Saturday, February 9, 2008

Les X-Men, Numero Un

Well, before I start my rant-post about how much reading this hurt me, I should let it be known that my previous experience with the X-men is limited to watching the cartoon when I was a kid (and from which I retained not much more than the names of the main characters) and the movies (which I’m assuming, though I don’t know for sure, were probably not all that close to the comics, because that’s what movies do). So, I’m taking the Dark Phoenix Saga as something that stands alone here. I don’t know any of the background, or any of what comes after. So it is a little bit difficult to see how it’s working in the greater plot. But, anyway. Here I go.

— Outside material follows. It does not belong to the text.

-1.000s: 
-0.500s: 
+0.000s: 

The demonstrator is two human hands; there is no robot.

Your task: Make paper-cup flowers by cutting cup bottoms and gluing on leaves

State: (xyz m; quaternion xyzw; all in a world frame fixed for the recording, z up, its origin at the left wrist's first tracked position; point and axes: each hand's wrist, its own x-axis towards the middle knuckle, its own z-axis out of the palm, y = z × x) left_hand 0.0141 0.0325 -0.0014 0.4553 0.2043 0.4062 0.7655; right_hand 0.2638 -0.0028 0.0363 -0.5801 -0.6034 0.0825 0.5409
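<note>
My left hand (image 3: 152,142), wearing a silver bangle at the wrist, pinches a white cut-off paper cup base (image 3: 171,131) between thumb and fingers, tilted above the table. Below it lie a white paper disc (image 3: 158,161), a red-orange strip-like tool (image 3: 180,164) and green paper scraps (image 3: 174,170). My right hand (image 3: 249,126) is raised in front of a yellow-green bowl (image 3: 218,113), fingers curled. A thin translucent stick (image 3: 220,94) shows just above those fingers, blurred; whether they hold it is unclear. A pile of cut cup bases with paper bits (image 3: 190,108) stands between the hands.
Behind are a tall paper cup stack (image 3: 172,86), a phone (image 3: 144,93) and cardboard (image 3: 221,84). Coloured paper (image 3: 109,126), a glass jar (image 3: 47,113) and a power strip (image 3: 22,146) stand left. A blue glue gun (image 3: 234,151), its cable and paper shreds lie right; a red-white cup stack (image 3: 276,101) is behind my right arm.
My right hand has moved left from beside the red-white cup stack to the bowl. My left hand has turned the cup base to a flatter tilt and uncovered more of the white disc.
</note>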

Okay, so maybe I’m being horribly snobbish here. But the writing in this was horrible! Now, taking into consideration that this was fairly early on in the development on modern comics as we know it today, I’m sure that for its time, it probably wasn’t so bad. Also, its general audience probably didn’t care so much about the methods by which the characters were developed or plot points were established, but I guess I just wasn’t expecting it to be so...bad. Claremont has absolutely no subtlety. The way he shifts scenes, the way he establishes the characters’ attributes – it’s all so blunt. For example, on page 81 when the scene changes, he writes “On that note, let’s shift our scene to an upstairs library...” Thanks, Chris Claremont, for ripping me completely and unceremoniously out of the story. Or, on page 102, when Beast thinks “That’s the spirit, McCoy. Hide your feelings behind a flip, devil-may-care façade.” Or, how just in general, the characters must give a blow-by-blow account of what they’re doing in every battle, along with a summation of what their powers are, just in case we forgot. (Storm, page 162: “The limited environment within this crater will make it hard for me to effectively use my powers. I won’t have sufficient atmospheric “tools” to work with” – couldn’t she have just said something like “the environment here is making it hard for me to use my powers”?).

Reading this was a far cry from the quiet, subtle methods we saw in LeMire’s work, where pictures and actions served to tell the bulk of the story – in Dark Phoenix, the writing was far too expository/cheesy/repetitive for my taste. But that’s just me. Some people in class will probably chew me out if they read this. What can I say, I’m a writing snob.